In Billis Büro mussten Beweisstücke zu finden sein, dachte sie sich. Sie öffnete jede Tür und sah hinein, als sie auf einmal Schritte im Haus wahrnahm. Schnell schlüpfte sie in ein Zimmer. Als sie das Licht anschaltete, stand Charlene einen Augenblick still und schnappte nach Luft. Das ganze Zimmer war voll mit Regalen, in denen die edelsten Stiefel aufgereiht waren. Charlene wartete, bis die Schritte verklungen waren, dann setzte sie ihre Suche nach dem Büro fort. Nun aber schlich sie auf Zehenspitzen weiter, damit sie hörte, wenn die andere Person wieder näherkam.

Als Charlene das Büro schliesslich fand, freute sie sich so sehr, dass sie glatt vergass, die Tür wieder zu schliessen, denn auf dem Schreibtisch stand ein Schuhkarton. Nicht, dass sie das bei Billi Grompel erstaunt hätte, erst recht nicht, nachdem sie seinen begehbaren Schuhschrank entdeckt hatte. Aber merkwürdig erschien ihr das kleine Loch an der Seite des Kartons, aus dem etwas zu glitzern schien. Charlene hob den Deckel des Kartons hoch und schnappte nach Luft. Sie sah schon die Schlagzeilen, während sie ihre Kamera hervorholte. „Entlarvt! Schwindel um Goldschatz aufgedeckt – Billi Grompel in Erklärungsnot".

„Was haben Sie hier zu suchen!" Charlene erschrak und lies beinahe ihre Kamera fallen. Sie drehte sich um und blickte in das zunächst energische, dann aber immer mehr der Verwunderung weichende Gesicht Jonathan Müllers. Gewiss, sie hatte ihn schon auf Werbeplakaten und in Zeitungsinseraten gesehen, aber das er so gut aussah, war ihr bis jetzt nicht aufgefallen. Er strahlte eine innere Ruhe und Stärke aus. So etwas gibt es nur im Film, dachte sie ärgerlich, als ihr bewusst wurde, wie sehr sie sich von Jonathan angezogen fühlte.

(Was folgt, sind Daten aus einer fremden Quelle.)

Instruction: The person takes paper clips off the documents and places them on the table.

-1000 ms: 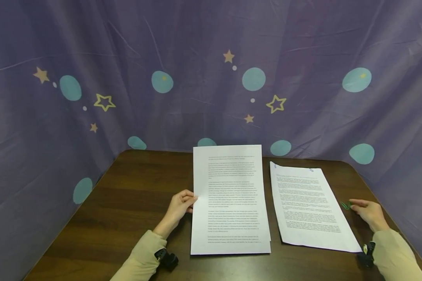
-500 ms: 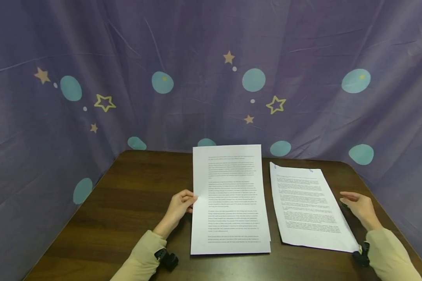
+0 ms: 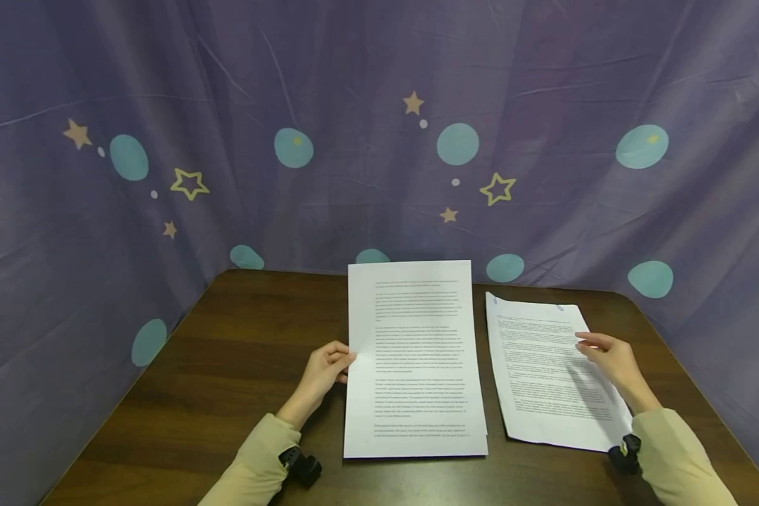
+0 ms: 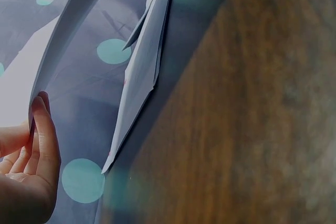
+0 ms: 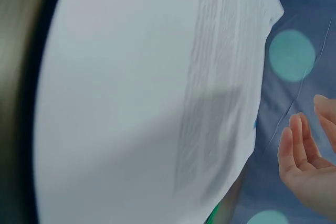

Jonathan hatte auf dem Gang Schritte vernommen und war dem Geräusch gefolgt. Er hatte einen blonden Haarschopf in einem Zimmer verschwinden gesehen und sich daraufhin versteckt. Das musste wohl Charlene May gewesen sein, der es offenbar gelungen war, Billis Wohnort ausfindig zu machen und die sich nun einen Vorteil verschaffen wollte, indem sie in seinen Unterlagen schnüffelte. Er wollte sie auf frischer Tat ertappen. Bevor sie ein Foto von den Beweisstücken schiessen konnte, stürmte er ins Zimmer, Charlene wandte sich um und Jonathan erschrak. Er hatte eine aufgetakelte Tussi erwartet, aber Charlene May wirkte so natürlich in ihrer legeren Kleidung. Die Scham, entdeckt worden zu sein, hatte ihre Wangen mit einem zarten Hauch von Rosa überzogen.
Jonathan blieben die anklagenden Worte im Hals stecken, als er sich in den Tiefen ihrer blauen Augen verlor. Und Charlene... zuerst wollte sie ihn mit ihren Argumenten konfrontieren, aber dieser Mann sah nicht aus wie jemand, der einfach Lügengeschichten in die Welt setzte.